PROMPT. Among the entries, which lines carry the string "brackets"? Copy every one.

--------------------------------

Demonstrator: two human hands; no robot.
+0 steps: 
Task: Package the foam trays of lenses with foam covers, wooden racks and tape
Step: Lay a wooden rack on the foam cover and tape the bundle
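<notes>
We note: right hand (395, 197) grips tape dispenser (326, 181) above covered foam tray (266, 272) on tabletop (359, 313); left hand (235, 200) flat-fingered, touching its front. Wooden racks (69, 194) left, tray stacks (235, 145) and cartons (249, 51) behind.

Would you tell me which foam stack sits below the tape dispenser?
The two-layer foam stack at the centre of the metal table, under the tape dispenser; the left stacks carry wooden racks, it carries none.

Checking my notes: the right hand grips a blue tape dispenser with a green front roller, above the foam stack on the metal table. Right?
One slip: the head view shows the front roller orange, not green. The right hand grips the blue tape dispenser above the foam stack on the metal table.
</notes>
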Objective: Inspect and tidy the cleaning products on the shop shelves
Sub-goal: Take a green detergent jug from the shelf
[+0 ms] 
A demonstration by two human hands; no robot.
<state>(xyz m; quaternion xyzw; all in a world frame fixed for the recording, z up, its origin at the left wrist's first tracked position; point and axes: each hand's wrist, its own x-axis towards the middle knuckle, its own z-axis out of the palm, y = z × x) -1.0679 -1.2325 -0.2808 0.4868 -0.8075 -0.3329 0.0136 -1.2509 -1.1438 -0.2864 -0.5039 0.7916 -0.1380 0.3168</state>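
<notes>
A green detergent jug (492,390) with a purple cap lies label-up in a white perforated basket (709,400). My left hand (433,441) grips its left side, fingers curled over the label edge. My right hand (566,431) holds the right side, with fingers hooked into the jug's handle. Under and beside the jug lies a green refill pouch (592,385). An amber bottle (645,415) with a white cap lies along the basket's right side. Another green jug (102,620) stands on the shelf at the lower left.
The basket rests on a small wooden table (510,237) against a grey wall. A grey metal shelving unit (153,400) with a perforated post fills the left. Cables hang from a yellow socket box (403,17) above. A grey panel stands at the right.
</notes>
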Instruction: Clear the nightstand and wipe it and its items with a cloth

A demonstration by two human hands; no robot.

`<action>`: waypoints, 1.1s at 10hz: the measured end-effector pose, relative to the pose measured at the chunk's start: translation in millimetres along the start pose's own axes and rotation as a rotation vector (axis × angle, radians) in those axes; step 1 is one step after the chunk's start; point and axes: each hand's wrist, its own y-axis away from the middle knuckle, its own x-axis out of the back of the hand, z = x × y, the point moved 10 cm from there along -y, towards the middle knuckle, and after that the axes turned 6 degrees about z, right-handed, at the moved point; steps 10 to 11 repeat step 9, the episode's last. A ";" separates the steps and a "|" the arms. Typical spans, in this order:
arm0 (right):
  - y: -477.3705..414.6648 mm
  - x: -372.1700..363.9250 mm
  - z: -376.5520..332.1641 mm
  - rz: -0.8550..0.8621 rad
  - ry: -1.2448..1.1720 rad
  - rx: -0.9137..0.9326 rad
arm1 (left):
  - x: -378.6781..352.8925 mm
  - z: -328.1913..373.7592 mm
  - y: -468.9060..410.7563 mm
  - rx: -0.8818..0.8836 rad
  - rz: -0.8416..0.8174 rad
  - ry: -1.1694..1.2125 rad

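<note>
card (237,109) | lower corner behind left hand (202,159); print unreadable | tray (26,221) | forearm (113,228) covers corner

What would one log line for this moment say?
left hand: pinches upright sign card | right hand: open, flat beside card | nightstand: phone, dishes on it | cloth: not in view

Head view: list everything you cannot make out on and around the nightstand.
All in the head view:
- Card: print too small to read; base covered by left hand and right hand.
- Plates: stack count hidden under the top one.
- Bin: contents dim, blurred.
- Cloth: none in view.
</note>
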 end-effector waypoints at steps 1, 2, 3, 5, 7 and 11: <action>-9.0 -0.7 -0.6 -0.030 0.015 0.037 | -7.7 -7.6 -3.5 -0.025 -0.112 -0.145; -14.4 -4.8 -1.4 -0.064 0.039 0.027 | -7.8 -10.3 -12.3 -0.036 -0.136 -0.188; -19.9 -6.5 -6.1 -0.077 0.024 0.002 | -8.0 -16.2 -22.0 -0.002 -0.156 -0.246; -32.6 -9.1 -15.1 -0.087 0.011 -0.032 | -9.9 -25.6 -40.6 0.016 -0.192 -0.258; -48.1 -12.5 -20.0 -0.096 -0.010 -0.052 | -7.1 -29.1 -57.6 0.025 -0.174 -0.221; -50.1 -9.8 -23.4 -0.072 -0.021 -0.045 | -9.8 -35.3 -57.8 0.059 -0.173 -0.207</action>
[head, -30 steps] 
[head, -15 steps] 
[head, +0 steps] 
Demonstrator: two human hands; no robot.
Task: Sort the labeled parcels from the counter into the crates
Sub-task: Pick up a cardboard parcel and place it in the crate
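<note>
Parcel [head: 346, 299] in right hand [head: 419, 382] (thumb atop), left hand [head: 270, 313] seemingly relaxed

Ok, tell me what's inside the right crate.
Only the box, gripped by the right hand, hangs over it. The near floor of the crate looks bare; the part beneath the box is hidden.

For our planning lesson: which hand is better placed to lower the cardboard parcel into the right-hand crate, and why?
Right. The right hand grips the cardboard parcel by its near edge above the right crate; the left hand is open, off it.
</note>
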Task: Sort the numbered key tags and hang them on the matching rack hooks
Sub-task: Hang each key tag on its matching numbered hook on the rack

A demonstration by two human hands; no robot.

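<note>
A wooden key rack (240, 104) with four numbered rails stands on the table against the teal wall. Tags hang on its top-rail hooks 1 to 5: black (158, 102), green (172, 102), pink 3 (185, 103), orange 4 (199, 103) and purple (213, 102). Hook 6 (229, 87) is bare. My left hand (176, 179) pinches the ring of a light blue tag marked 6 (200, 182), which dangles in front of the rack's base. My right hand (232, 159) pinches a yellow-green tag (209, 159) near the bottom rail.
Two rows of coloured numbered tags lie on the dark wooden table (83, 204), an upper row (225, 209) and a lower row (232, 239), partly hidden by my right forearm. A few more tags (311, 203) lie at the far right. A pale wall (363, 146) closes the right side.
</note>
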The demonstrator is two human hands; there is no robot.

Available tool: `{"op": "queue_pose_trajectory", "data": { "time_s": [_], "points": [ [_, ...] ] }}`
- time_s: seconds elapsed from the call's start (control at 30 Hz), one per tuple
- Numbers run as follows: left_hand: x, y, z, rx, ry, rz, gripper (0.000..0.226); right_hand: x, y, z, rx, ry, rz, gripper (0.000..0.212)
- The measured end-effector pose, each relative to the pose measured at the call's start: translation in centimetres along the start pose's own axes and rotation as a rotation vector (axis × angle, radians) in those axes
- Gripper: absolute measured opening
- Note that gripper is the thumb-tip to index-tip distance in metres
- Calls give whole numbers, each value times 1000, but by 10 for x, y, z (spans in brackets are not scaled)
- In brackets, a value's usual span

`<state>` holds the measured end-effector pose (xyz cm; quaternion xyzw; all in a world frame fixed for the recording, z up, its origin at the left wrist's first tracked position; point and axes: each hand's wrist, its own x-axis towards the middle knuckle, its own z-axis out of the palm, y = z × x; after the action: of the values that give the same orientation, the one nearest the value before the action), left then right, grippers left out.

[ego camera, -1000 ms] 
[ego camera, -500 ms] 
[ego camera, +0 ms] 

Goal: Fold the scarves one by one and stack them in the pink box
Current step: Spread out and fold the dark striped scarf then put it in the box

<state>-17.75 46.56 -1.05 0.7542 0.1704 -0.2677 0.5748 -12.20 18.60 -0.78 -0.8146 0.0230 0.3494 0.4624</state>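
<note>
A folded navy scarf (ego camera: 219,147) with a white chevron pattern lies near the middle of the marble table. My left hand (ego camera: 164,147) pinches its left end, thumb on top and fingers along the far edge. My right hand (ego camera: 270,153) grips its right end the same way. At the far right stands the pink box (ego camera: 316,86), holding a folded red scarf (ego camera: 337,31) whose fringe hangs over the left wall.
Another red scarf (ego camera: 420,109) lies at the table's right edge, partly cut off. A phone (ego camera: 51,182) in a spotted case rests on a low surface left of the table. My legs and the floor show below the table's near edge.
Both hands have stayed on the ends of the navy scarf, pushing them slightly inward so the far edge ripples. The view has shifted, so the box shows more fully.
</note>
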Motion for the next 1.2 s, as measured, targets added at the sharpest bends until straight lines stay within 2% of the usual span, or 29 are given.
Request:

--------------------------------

TASK ANSWER.
- Calls give whole numbers, each value times 1000, but by 10 for x, y, z (spans in brackets are not scaled)
- In brackets, a value's usual span

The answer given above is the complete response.